The Texas Senate could vote on Senate Bill 2334 this week. A similar bill in the Texas House, House Bill 4903, did not advance.
If the Texas digital currency proposal becomes law, money could be spent with a debit card by people anywhere in the world, not just within Texas.

The measure would create an alternative to a federal digital dollar, an idea currently being considered by the federal government because of a directive by President Joe Biden.

Some conservatives have said they fear a federal digital dollar could be manipulated by the U.S. government and used to spy on account owners, possibly controlling how and when they can spend their money.

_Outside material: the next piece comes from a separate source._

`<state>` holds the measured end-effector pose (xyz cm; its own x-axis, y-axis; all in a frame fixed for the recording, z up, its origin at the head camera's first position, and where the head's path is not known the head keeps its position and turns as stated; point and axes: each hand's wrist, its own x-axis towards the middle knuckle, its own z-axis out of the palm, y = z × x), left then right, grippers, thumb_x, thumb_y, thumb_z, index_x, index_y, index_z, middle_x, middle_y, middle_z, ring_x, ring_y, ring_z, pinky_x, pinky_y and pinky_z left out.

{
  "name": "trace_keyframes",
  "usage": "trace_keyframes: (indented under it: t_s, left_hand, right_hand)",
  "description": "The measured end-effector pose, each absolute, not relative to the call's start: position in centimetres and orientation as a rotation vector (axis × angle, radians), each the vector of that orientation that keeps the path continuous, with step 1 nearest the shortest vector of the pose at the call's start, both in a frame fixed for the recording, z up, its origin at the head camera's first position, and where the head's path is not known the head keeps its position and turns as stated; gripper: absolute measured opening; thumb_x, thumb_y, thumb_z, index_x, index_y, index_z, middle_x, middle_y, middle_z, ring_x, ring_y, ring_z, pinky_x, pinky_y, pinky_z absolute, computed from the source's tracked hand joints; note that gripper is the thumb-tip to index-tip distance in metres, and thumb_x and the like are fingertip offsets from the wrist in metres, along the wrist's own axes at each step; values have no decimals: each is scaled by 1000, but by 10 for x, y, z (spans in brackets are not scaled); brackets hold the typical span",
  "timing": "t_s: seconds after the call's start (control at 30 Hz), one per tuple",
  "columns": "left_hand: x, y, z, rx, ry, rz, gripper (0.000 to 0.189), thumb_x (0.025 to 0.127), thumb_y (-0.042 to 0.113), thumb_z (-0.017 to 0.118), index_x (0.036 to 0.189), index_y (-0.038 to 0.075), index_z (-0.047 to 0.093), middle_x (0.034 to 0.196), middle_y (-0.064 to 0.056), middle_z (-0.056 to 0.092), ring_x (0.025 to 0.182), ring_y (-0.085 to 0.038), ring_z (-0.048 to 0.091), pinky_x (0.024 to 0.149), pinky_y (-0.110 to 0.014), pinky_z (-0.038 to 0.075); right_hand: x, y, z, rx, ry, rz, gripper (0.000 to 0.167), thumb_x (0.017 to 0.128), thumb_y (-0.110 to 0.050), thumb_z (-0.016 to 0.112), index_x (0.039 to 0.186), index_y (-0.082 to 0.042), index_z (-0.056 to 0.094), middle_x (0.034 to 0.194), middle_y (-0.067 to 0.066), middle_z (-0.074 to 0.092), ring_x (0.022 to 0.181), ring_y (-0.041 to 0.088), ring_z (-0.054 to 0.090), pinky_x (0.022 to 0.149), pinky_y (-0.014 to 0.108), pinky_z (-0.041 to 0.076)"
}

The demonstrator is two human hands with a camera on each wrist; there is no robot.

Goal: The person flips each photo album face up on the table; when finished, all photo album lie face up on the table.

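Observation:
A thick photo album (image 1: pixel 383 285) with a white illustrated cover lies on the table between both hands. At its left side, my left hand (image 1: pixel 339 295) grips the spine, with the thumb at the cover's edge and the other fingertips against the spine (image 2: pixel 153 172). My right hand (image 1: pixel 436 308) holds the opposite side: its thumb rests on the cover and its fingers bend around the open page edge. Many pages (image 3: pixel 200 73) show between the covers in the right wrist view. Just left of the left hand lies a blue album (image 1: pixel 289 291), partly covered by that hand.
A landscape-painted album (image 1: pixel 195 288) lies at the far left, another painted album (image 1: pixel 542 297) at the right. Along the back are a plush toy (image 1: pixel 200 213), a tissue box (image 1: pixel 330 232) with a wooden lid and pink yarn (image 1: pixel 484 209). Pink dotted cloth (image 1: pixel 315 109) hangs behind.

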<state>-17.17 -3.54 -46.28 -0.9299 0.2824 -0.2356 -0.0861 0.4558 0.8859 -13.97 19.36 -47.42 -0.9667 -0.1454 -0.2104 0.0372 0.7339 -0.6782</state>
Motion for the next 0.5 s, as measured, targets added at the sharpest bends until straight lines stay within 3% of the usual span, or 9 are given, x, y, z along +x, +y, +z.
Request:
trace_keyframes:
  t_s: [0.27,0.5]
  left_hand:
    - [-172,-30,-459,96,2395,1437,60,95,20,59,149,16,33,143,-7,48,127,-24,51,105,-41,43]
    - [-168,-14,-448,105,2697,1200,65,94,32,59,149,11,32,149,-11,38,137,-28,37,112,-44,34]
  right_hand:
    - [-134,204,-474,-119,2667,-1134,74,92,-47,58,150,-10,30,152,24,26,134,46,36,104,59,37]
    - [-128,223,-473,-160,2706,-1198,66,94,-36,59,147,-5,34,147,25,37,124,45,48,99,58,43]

Texas state representatives and visitors gather in the state House chamber on the first day of the 87th Legislature's special session at the State Capitol in Austin on July 8, 2021. (Tamir Kalifa/Getty Images)
Texas state representatives and visitors gather in the state House chamber on the first day of the 87th Legislature's special session at the State Capitol in Austin on July 8, 2021. Tamir Kalifa/Getty Images

Under the proposed law, the Texas comptroller would create a digital currency based on gold or silver and would be given the authority to mint pure gold or silver coins based on weight.

The coins and the digital currency would be considered legal tender to pay debts and would be “readily transferable ... to another person,” according to the bill.  

Under the plan, the digital money debit card could be used anywhere debit cards are accepted.

There is no provision to eliminate the use of the federal dollar in Texas. The use of the state’s digital currency would be optional and in addition to using U.S. legal tender.

Under the proposed bill, people outside of Texas could create accounts and use the system wherever they live in the world as long as it’s legal.

How It Would Work

Under the Texas law now under consideration, the Texas comptroller would be required to create a mechanism to use the new gold-or-silver-based digital currency in everyday transactions for goods and services.

The state comptroller, or a trustee hired to oversee the program, would purchase and hold enough gold or silver to cover the units of digital currency set aside for each account holder.

The value of the digital currency account would fluctuate, depending on the current value of gold, which is now hovering around $2,000 per ounce.

So if a user opens an account by purchasing an ounce of gold on a day when gold is valued at $2,000 per ounce, the account value would start at $2,000. As purchases are made, the amount of gold owned by the account holder changes, based on the current value of gold.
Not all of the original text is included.